ArthurHeitmann / reddit_site_stats

Tracking and visualizing the scale of the reddit blackout
https://blackout.photon-reddit.com
25 stars 1 forks source link

Reddit comments-per-minute stats normalized to time-of-day and day-of-week #6

Closed lgommans closed 9 months ago

lgommans commented 1 year ago

The fluctuations in usage on different times of the day is pretty huge, and there are regularly two days (weekends I presume, I haven't checked) that also see lower usage than the other days. The 'reduce noise' button helps a little, but doesn't filter this out.

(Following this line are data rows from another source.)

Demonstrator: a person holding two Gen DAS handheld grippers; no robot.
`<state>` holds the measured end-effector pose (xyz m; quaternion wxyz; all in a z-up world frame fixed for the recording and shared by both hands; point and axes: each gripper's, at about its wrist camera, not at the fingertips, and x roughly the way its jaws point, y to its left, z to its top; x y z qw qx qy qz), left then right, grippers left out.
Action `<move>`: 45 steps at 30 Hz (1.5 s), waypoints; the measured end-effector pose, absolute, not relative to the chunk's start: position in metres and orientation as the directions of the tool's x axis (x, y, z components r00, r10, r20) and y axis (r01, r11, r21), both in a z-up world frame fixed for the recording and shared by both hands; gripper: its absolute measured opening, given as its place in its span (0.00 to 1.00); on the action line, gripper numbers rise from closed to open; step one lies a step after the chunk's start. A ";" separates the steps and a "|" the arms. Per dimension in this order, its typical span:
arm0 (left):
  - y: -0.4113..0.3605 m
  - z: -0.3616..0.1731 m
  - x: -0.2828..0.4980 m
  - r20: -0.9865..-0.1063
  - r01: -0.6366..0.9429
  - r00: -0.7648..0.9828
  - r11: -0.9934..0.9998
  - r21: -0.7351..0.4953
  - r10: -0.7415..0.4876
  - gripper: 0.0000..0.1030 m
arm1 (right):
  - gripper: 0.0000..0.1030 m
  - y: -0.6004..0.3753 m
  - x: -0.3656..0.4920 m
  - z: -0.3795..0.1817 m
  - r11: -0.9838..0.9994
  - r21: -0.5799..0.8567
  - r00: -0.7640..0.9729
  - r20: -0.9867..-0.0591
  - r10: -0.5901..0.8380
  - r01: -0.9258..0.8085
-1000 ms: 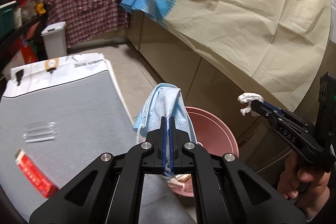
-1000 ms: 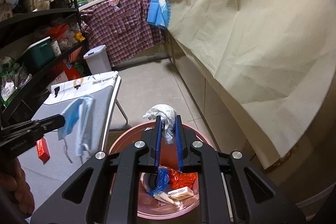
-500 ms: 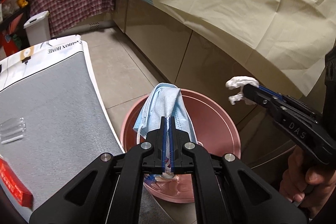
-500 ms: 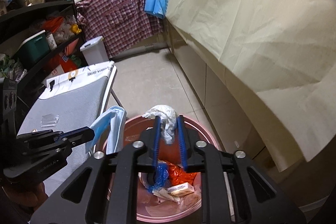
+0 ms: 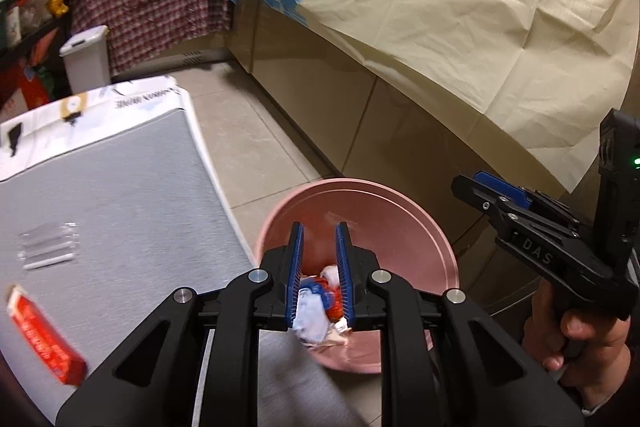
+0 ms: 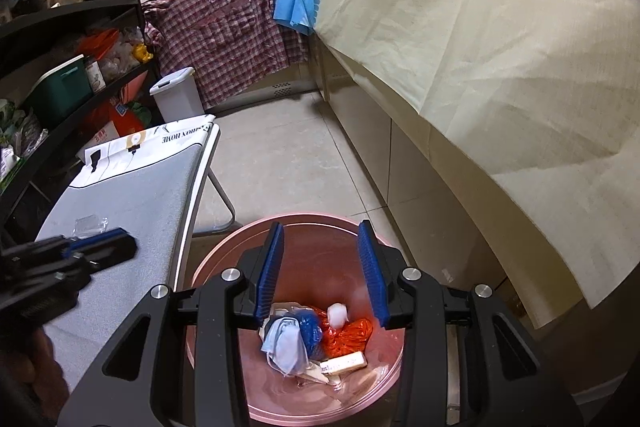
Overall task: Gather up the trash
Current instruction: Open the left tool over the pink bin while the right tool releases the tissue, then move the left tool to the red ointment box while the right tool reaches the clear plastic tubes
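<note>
Kitchen floor tiles run between a cream cloth draped over the cabinets on one side and dark storage shelves on the other, with a pink basin standing on the floor at the near end. Both hands point down toward it: the left hand-held gripper hangs over the basin's near rim, its jaws having just been opening to a narrow gap with nothing between them, and the right hand-held gripper is above the basin's middle, its jaws also having just been opening, now moderately wide and empty. Down in the basin lie the light blue face mask, a small white tissue wad, an orange wrapper, a blue wrapper and a small cream packet. Just beside the basin's left rim stands the grey-topped bench, bearing a red packet near its close edge and a clear plastic wrapper farther in. A white lidded bin stands well back by a hanging plaid shirt. Open floor lies beyond the basin.
</note>
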<state>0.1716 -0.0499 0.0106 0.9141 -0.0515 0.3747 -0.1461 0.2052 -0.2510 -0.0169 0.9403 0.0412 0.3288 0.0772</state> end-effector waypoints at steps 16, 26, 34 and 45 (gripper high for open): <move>0.089 0.004 0.112 -0.673 -0.193 0.735 0.977 -0.093 0.081 0.55 | 0.38 -0.238 0.171 0.010 0.986 0.056 0.829 -0.536 0.160 -0.155; 0.140 -0.044 0.130 -0.762 -0.383 0.634 0.910 -0.159 0.134 0.57 | 0.70 -0.216 0.159 0.017 0.984 -0.010 0.851 -0.504 0.149 -0.179; 0.146 -0.061 0.135 -0.803 -0.421 0.584 0.891 -0.172 0.120 0.56 | 0.70 -0.185 0.161 0.012 0.966 0.023 0.806 -0.546 0.227 -0.257; 0.178 -0.057 0.117 -0.794 -0.473 0.580 0.869 -0.146 0.182 0.36 | 0.60 -0.099 0.185 -0.005 0.891 0.092 0.692 -0.597 0.406 -0.444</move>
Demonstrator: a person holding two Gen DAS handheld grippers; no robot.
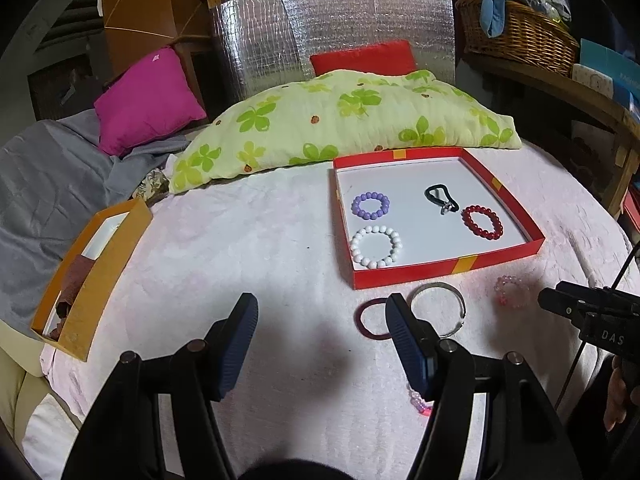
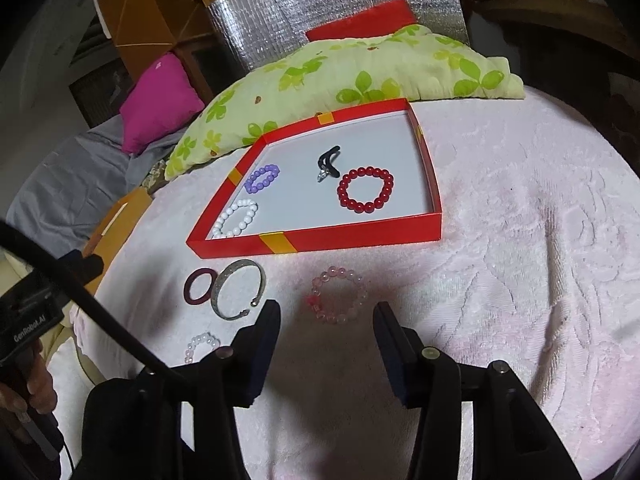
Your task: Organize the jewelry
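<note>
right wrist view: the jewelry sits in two groups on a pale pink blanket (image 2: 500,240). inside a shallow red box (image 2: 360,236) with a white floor lie a red bead bracelet (image 2: 365,189), a purple bead bracelet (image 2: 262,179), a white bead bracelet (image 2: 236,219) and a black loop with a small metal piece (image 2: 329,163), all apart from one another. in front of the box, on the blanket, lie a pink bead bracelet (image 2: 339,294), a silver open bangle (image 2: 239,289) overlapping a dark maroon ring (image 2: 198,286), and a small pale bead bracelet (image 2: 201,345) nearer the camera. the right gripper (image 2: 326,320) hangs just short of the pink bead bracelet with its fingers spread and nothing between them.

left wrist view: the left gripper (image 1: 320,320) also has its fingers spread with nothing between them, over bare blanket; its right finger (image 1: 404,332) covers part of the maroon ring and the bangle. at the far left stands an orange box (image 1: 100,276). behind the red box lies a green clover-print pillow (image 1: 340,120), with a magenta cushion (image 1: 148,100) to its left and a wicker basket (image 1: 520,36) on a shelf to the right.
</note>
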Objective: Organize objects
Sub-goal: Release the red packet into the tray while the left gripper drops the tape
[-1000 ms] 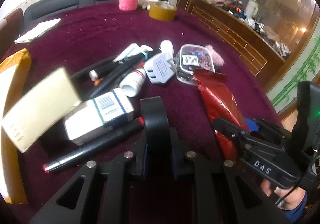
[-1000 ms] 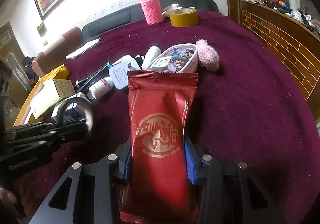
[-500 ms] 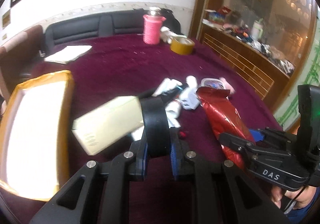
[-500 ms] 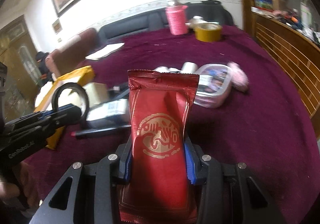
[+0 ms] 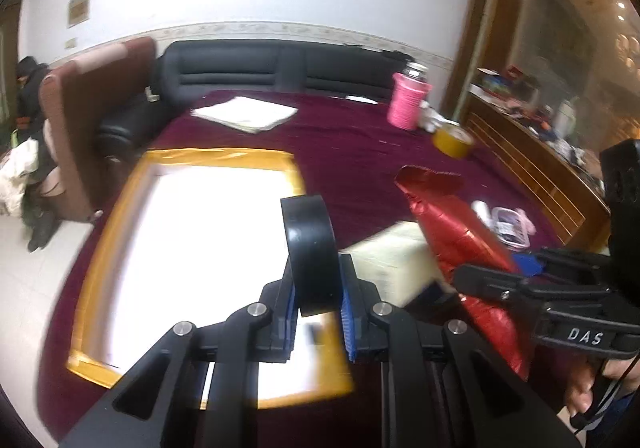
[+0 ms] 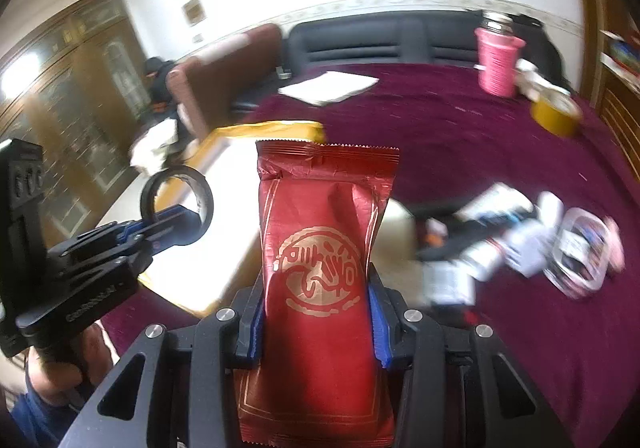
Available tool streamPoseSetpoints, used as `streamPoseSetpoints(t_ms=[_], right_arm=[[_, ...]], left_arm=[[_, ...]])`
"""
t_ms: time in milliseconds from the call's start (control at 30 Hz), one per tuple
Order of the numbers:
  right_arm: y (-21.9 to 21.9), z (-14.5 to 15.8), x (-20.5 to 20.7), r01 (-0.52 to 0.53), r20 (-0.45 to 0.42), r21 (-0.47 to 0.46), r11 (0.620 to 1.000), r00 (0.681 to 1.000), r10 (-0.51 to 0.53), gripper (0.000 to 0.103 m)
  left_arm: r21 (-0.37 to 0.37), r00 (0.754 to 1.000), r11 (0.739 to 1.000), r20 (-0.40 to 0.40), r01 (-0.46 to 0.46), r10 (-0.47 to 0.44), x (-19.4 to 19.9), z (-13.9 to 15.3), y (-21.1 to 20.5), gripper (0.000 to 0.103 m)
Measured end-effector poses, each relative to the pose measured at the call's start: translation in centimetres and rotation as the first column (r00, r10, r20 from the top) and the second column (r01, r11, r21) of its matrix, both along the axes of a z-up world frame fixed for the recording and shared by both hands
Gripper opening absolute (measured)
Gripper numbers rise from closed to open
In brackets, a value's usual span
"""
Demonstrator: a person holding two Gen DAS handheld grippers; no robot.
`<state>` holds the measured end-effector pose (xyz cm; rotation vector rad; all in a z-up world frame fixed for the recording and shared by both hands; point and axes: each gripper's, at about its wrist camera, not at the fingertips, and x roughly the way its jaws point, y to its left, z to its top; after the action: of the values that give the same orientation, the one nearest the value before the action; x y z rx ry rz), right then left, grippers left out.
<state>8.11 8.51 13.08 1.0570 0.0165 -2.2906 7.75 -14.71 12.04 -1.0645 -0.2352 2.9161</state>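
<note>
My left gripper (image 5: 316,300) is shut on a black tape roll (image 5: 310,248), held upright above the near edge of a shallow yellow-rimmed box (image 5: 120,215) with a white inside. The tape roll also shows in the right wrist view (image 6: 178,203). My right gripper (image 6: 316,312) is shut on a red snack packet (image 6: 324,260), held in the air right of the box (image 6: 276,129). The packet also shows in the left wrist view (image 5: 460,232). A cream box (image 5: 392,260) lies between box and packet.
A pile of small items with a clear case (image 6: 580,256) lies on the maroon table (image 6: 460,135) at the right. A pink bottle (image 6: 498,59), a yellow tape roll (image 6: 556,111) and white papers (image 6: 328,87) stand at the back. A sofa is behind.
Both grippers have swung left, away from the pile, and risen. The yellow-rimmed box has come under the left gripper. Both still hold their objects.
</note>
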Motion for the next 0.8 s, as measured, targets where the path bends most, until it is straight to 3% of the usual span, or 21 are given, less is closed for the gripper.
streamPoseSetpoints(t_ms=[200,433,633,800], right_arm=[[-8.8,1.1,-1.7,-0.086,-0.022,0.06,0.994,0.996,0.088,0.045],[-16.8,-2.3,-8.0,-0.087,0.124,0.09,0.992,0.989,0.075,0.046],[-20.1,-5.7,-13.5,-0.035,0.227,0.118,0.992,0.974,0.007,0.046],[-22.3,-7.5,-16.2,-0.002,0.252,0.144,0.99,0.967,-0.035,0.046]], left_arm=[[-0.008,0.995,0.998,0.075,-0.062,0.062,-2.1,-0.3,-7.3,0.017],[0.049,0.978,0.998,0.207,-0.041,0.03,-8.9,-2.5,-12.2,0.017],[0.029,0.957,0.999,0.288,-0.039,0.029,-13.7,-4.4,-14.1,0.017],[0.035,0.95,0.997,0.309,-0.067,0.053,-15.3,-5.2,-15.5,0.017]])
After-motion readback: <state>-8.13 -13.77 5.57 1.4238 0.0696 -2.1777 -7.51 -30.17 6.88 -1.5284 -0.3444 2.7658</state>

original graph as on the site

I went ahead and bashed some Python onto the JSON that the API returned to see if I can figure out what happened to reddit usage amounts.

graph showing a drop during the protest, almost back to normal right after, and slowly climbing up to pre-protest levels until stabilising at the end of June. There are occasional spikes up and down, presumably outages or when the scraper didn't fire at the right second

Horizontal: day of month
Vertical: comments per minute (CPM), relative to the average CPM of that 5-minute window of that day-of-week

For example, if a typical Monday 00:00–00:05 sees 5500 CPM, then a Monday 00:00–00:05 with a CPM of 6000 will be drawn on the graph as +500. Five minutes was chosen as a middle ground after hourly was found to be way too coarse and minutely caused noise from being too fine-grained.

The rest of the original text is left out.